Human iPSC Culture and Hematopoietic Differentiation
Culture of human iPSCs on mouse embryonic fibroblasts or in feeder-free conditions was performed as described previously (Papapetrou and Sadelain, 2011). For hematopoietic differentiation, spin EBs were prepared and cultured in APEL medium, as described by Ng et al. (2008).
RNA Sequencing
Poly(A)-tailed mRNA was selected with beads using the NEBNext Poly(A) mRNA Magnetic Isolation Module. cDNAs were generated using random hexamers and ligated to barcoded Illumina adaptors with the NEXTflex Rapid Directional RNA-Seq Library Prep Kit (BioScientific). Sequencing of 75-nt-long single-end reads was performed in a NextSeq 500 (Illumina).
Small-Molecule Screen
The MicroSource Discovery Systems “Spectrum Collection” library was used. Using robotic equipment, 384-well plates were first coated with 20 μL of Matrigel (BD Biosciences) diluted 1:20 in DMEM/F12 media for 30 min at room temperature.
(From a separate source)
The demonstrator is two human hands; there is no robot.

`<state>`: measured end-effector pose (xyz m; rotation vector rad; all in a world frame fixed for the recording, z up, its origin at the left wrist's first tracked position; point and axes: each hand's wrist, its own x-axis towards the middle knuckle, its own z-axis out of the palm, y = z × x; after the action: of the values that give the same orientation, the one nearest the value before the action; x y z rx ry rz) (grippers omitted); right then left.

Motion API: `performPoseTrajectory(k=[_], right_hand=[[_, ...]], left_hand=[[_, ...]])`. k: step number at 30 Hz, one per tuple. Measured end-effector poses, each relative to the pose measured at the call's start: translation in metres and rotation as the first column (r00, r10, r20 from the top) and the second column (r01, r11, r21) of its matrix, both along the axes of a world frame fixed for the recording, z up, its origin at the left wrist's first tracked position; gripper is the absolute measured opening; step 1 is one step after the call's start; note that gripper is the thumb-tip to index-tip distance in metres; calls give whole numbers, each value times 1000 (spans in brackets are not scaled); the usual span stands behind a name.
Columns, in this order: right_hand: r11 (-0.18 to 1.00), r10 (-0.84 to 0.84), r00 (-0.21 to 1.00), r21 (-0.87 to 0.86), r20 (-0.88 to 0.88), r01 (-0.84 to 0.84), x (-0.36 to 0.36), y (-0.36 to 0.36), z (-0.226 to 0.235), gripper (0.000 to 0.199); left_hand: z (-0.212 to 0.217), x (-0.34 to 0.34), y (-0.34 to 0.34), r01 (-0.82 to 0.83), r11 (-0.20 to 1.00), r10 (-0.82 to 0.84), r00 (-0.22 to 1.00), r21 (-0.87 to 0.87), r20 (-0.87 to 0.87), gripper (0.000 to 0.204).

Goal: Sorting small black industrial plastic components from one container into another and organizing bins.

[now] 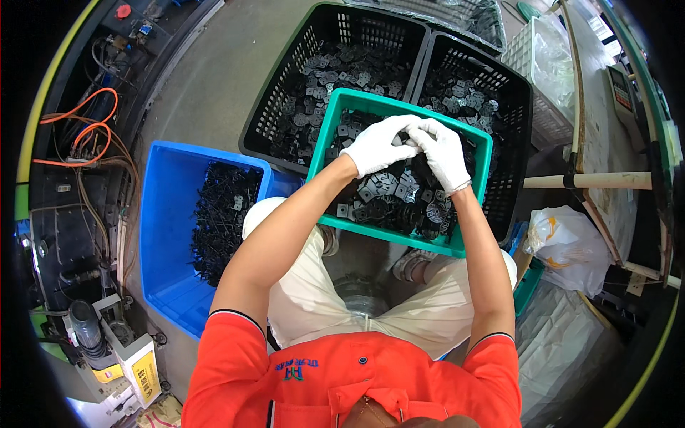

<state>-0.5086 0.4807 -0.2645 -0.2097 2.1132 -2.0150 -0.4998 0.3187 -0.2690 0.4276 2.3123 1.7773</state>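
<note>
Seated, knees apart, with a teal crate (477,191) resting across the lap; used below as the landmark. Directly above its middle: left hand (376,145) and right hand (444,153), both in white gloves, fingertips pressed together and pinched on something small and dark, too small to tell what. Likely one of the small metal plates (378,187) heaped inside the crate.

Judged risks: crate perched on the thighs only, so a shift of a knee could tip it and spill plates onto the floor; a loose pinch could drop the piece back into the heap and lose it among identical ones; stamped edges could snag or cut thin gloves.

Counted: two gloved hands; one teal crate; plates in it too many to count. Left of the crate, one blue bin (168,214) holding dark tangled parts. Beyond the crate, touching its far rim, two black baskets (342,28) side by side, both with more plates. Right of the crate, one white plastic bag (567,246).
</note>
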Motion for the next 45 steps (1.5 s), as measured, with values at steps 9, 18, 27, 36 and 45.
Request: performPoseTrajectory(k=[9, 18, 27, 36, 45], right_hand=[[999, 49, 998, -9, -33, -49, 9, -9, 18, 16], [877, 92, 941, 474, -327, 79, 5, -13, -10, 20], [553, 348, 881, 829, -320, 82, 17, -10, -19, 13], [998, 66, 963, 0, 261, -69, 9, 18, 5, 29], [890, 131, 888, -448, 440, 90, 13, 0, 15, 27]], left_hand=[[-8, -1, -9, 86, 987, -105, 985, -139, -140, 33], [33, -4, -46, -244, 970, 243, 968, -1, 55, 24], [69, 90, -195, -638, 758, 648, 714, -134, 264, 29], [-126, 260, -343, -345, 436, 658, 752, -831, 33, 47], [75, 100, -131, -543, 839, 515, 815, 42, 265, 31]])
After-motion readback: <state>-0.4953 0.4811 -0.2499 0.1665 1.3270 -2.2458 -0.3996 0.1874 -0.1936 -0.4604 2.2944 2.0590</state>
The iPSCs were subsequently plated as a single-cell suspension at a density of 1,500 per well in 50 μL TeSR medium (STEMCELL Technologies) with 10 μM Rock inhibitor Y-27632. The next day, the cells were washed and the compounds were added at a final concentration range from 10, 1.0, 0.1 to 0.01 μM. On day 5, luminescence was measured using Promega's CellTiter-Glo assay.
Author Contributions
C.-J.C. performed the experiments, analyzed the data, and assisted with manuscript preparation. A.G.K., M.O., and M.G. performed the experiments. J.T.-F. performed cytological analyses. R.K.B. analyzed and interpreted RNA sequencing data and contributed to discussion of the results and manuscript preparation. O.A.-W. provided the splicing inhibitor drugs and contributed to discussion of the results and critical reading of the manuscript. H.S. analyzed barcode enrichment data. T.J.M. performed and analyzed the small-molecule screen. R.S. and R.D. evaluated the small-molecule screen results. E.P.P. conceived, designed, and supervised the study, analyzed data, and prepared the manuscript with assistance from C.J.C. and R.K.B.
Acknowledgments
We thank Chrystel Husser for excellent technical assistance. We thank H3 Biomedicine for kindly providing E7107 and Elli Papaemmanuil for helpful comments. This work was supported by NIH grants R01HL121570 and R01HL137219, by a Damon Runyon-Rachleff Innovation Award from the Damon Runyon Cancer Research Foundation, by a Pershing Square Sohn Prize from the Pershing Square Sohn Cancer Research Alliance, and by grants from the Edward P. Evans Foundation, the Ellison Medical Foundation, and the Henry and Marilyn Taub Foundation, all to E.P.P. R.K.B. was supported by NIH grants R01HL128239 and R01DK103854, the Edward P. Evans Foundation, the Ellison Medical Foundation (AG-NS-1030-13), and the Department of Defense Bone Marrow Failure Research Program (BM150092). The small-molecule screen was funded by a Quellos Research Acceleration Award by the Institute for Stem Cell and Regenerative Medicine, University of Washington, Seattle, WA.
Published: April 19, 2018
Footnotes
Supplemental Information includes Supplemental Experimental Procedures, seven figures, and seven tables and can be found with this article online at https://doi.org/10.1016/j.stemcr.2018.03.020.
Accession Numbers
The accession number for the data reported in this paper is GEO: SRP108379.